═════ RECORDED INFORMATION
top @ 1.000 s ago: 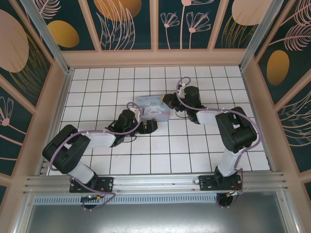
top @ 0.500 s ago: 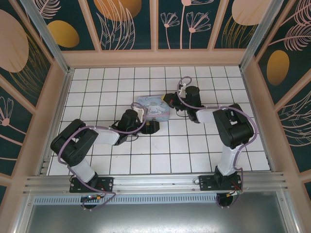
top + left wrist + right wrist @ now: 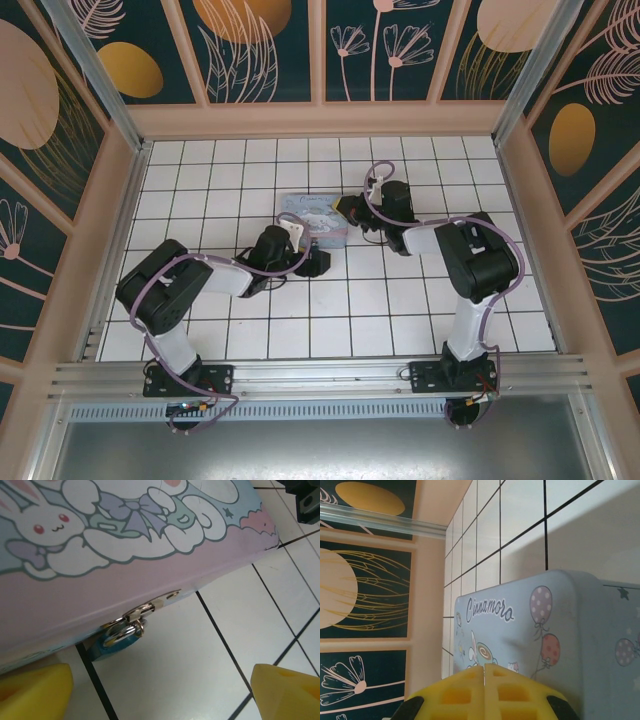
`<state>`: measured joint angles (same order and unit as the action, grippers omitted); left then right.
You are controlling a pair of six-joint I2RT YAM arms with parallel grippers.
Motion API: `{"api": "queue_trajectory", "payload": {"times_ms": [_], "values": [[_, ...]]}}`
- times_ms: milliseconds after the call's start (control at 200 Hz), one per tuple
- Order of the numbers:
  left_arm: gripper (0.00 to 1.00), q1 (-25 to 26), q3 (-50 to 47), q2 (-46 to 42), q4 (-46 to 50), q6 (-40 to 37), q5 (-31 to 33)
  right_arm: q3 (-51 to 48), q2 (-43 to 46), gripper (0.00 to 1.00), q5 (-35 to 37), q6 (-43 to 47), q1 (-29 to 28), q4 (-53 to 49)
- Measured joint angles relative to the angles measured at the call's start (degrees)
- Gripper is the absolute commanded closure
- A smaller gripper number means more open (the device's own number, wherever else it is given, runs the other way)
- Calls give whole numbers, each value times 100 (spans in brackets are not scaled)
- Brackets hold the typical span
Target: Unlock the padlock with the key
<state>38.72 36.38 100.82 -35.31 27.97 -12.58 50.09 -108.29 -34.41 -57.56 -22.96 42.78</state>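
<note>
The left gripper (image 3: 160, 692) is spread wide, grasping nothing. Its 2 yellow foam pads (image 3: 31, 690) sit at the lower corners of the left wrist view with bare white tile between them. Just ahead of that gap lies the padlock (image 3: 116, 642). It is small, with a teal-blue body and a thin silvery shackle. The shackle is looped through a bright metal hasp (image 3: 152, 604) that sticks out from the edge of the box (image 3: 125, 555). The lock's body is half tucked under that edge, in shadow, and rests on the floor across a dark grout line. Its keyhole cannot be made out.

The right gripper (image 3: 485, 687) is clenched, its 2 yellow pads pressed flat together along 1 thin seam. Whether anything is pinched in that seam cannot be told. It hangs just beside the box's end wall (image 3: 530, 630), which is pale blue and printed with balloons and the script "Cinnamoro".

From above, the left gripper (image 3: 313, 262) is low at the near long side of the box (image 3: 315, 218), and the right gripper (image 3: 347, 208) is at its right end. The box lies near the middle of the tiled floor (image 3: 330, 320), its lid pastel blue and pink with white cartoon rabbits.
</note>
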Motion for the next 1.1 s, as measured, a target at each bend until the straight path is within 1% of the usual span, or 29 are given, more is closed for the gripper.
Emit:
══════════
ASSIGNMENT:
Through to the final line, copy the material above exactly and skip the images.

RESPONSE:
top @ 1.000 s ago: 
top @ 0.500 s ago: 
top + left wrist + right wrist @ now: 
`<state>`: measured joint angles (same order and unit as the action, grippers omitted); left then right.
You are controlling a pair of six-joint I2RT YAM arms with parallel grippers.
Motion API: `{"api": "queue_trajectory", "payload": {"times_ms": [_], "values": [[_, ...]]}}`
- times_ms: milliseconds after the call's start (control at 200 Hz), one per tuple
- Order of the numbers:
  left_arm: gripper (0.00 to 1.00), q1 (-25 to 26), q3 (-50 to 47), q2 (-46 to 42), q4 (-46 to 50), q6 (-40 to 37), q5 (-31 to 33)
  right_arm: q3 (-51 to 48), q2 (-43 to 46), gripper (0.00 to 1.00), q5 (-35 to 37), q6 (-43 to 47), q1 (-29 to 28), q4 (-53 to 49)
- Measured joint angles relative to the angles measured at the call's start (degrees)
- Gripper is the absolute commanded closure
- A smaller gripper number means more open (the device's own number, wherever else it is given, runs the other way)
- Calls give whole numbers, each value times 100 (spans in brackets are not scaled)
- Brackets hold the typical span
Target: Unlock the padlock with the key
<state>38.72 36.38 100.82 -35.31 27.97 -12.58 50.09 -108.29 -34.41 -57.56 -22.96 42.78</state>
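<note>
The left gripper (image 3: 160, 692) is spread wide, grasping nothing. Its 2 yellow foam pads (image 3: 31, 690) sit at the lower corners of the left wrist view with bare white tile between them. Just ahead of that gap lies the padlock (image 3: 116, 642). It is small, with a teal-blue body and a thin silvery shackle. The shackle is looped through a bright metal hasp (image 3: 152, 604) that sticks out from the edge of the box (image 3: 125, 555). The lock's body is half tucked under that edge, in shadow, and rests on the floor across a dark grout line. Its keyhole cannot be made out.

The right gripper (image 3: 485, 687) is clenched, its 2 yellow pads pressed flat together along 1 thin seam. Whether anything is pinched in that seam cannot be told. It hangs just beside the box's end wall (image 3: 530, 630), which is pale blue and printed with balloons and the script "Cinnamoro".

From above, the left gripper (image 3: 313, 262) is low at the near long side of the box (image 3: 315, 218), and the right gripper (image 3: 347, 208) is at its right end. The box lies near the middle of the tiled floor (image 3: 330, 320), its lid pastel blue and pink with white cartoon rabbits.
</note>
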Motion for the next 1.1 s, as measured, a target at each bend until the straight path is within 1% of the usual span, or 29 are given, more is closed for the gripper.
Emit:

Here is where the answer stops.